→ **WORK REQUEST**:
Please return the listing below exactly, without any of its pictures.

→ **INFORMATION SHOWN**:

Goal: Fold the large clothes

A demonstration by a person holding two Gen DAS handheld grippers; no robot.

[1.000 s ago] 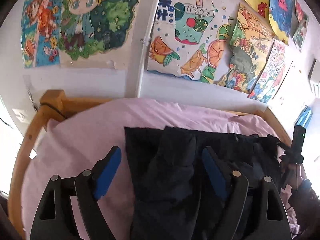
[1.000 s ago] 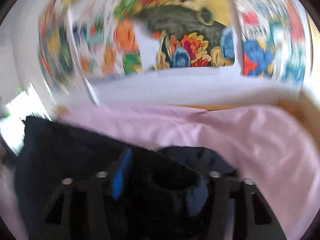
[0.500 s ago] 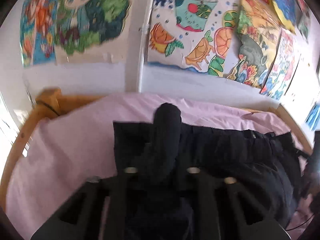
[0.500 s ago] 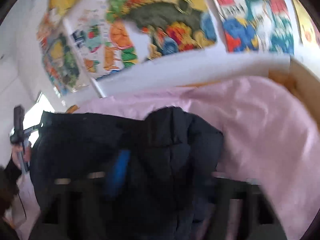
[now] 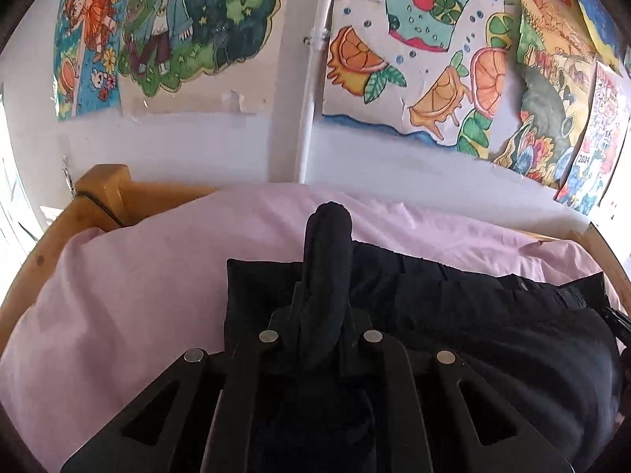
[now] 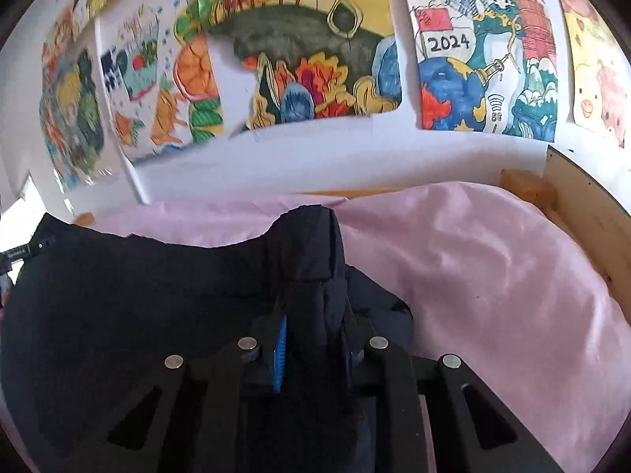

→ **WRITTEN SOLUTION**:
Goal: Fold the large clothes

A demonstration by a person holding two Gen DAS handheld grippers; no robot.

[1.000 s ago] 
[1.000 s ago] 
[0.500 s ago] 
[0.500 s ago] 
[now] 
[now] 

No further output is required, since the answer is complete.